◆ **AIM OF THE EXERCISE**: Only the lines below from the one containing "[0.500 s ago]" through the one containing "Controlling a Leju" belong in the answer, set down exactly, with the pictures left out.

◆ **RECORD EXCERPTS**:
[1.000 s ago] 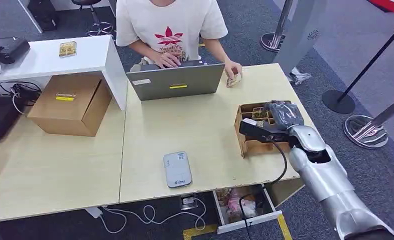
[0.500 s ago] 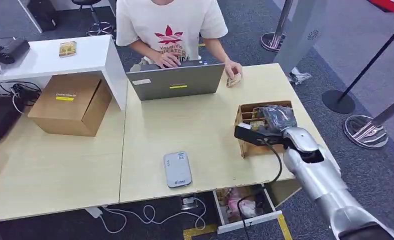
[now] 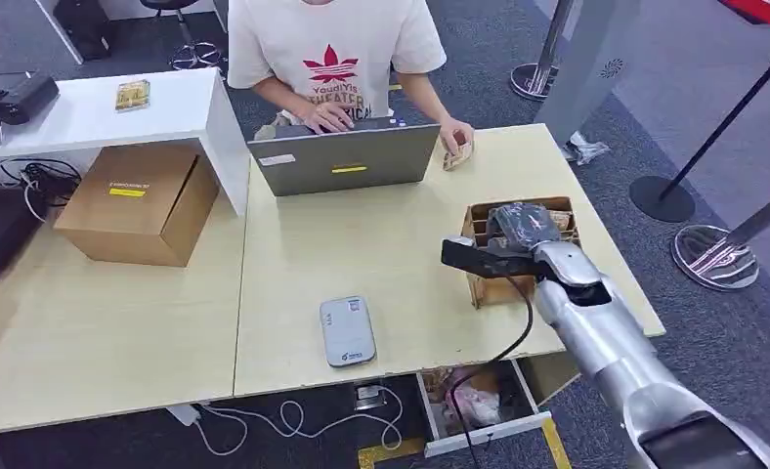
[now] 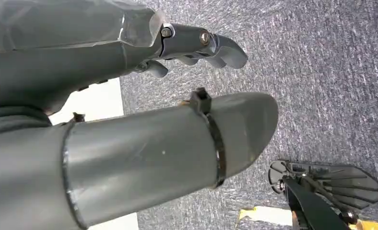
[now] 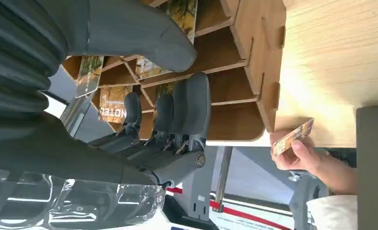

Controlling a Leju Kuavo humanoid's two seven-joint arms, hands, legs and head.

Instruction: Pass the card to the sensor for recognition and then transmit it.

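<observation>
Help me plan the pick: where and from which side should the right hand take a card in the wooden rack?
Pinch a card by its exposed top edge, coming from above: the cards stand upright between the wooden rack's dividers, so only that edge is free. The right hand hovers over them.

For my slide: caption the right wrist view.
Right hand open beside the wooden card box; a person's hand holds a card.

The right hand [image 3: 518,233] moved left across the box [image 3: 479,278], toward the middle of the table [image 3: 391,244]. A second ago it hung over the right side of the box. Then it slid over the box's middle, with its dark front end poking past the left edge. The silver arm [image 3: 596,332] swung left with it.
</observation>
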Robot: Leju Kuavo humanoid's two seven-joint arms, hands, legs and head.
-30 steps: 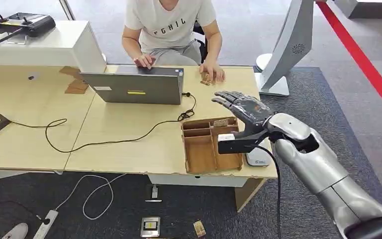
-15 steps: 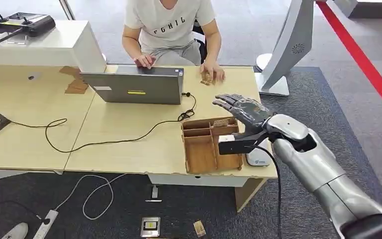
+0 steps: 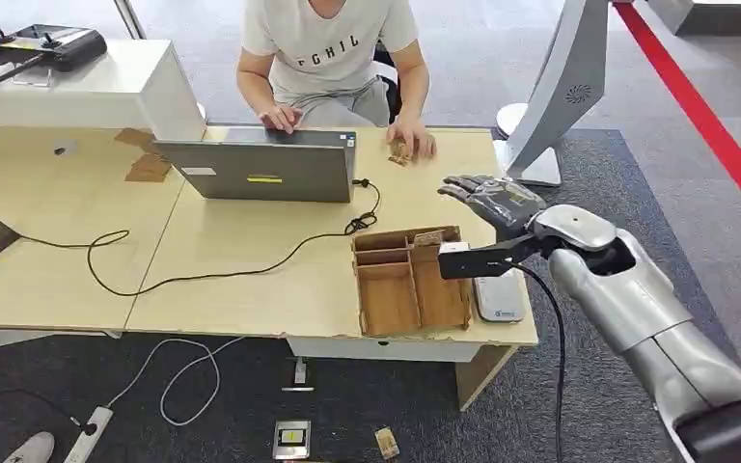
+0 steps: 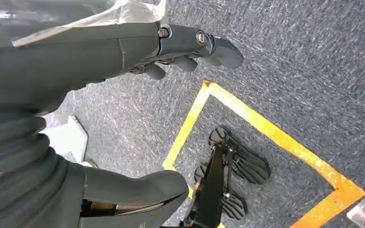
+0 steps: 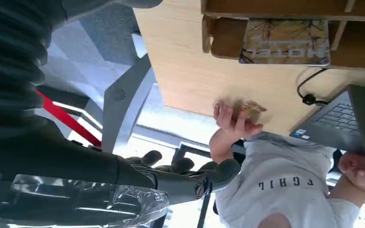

◆ **ANSWER BOX**:
[0.500 s ago] 
[now] 
[now] 
[now] 

Controlling a Leju Kuavo humanoid's two seven-joint arms, hands, legs and head.

With that, the answer is done.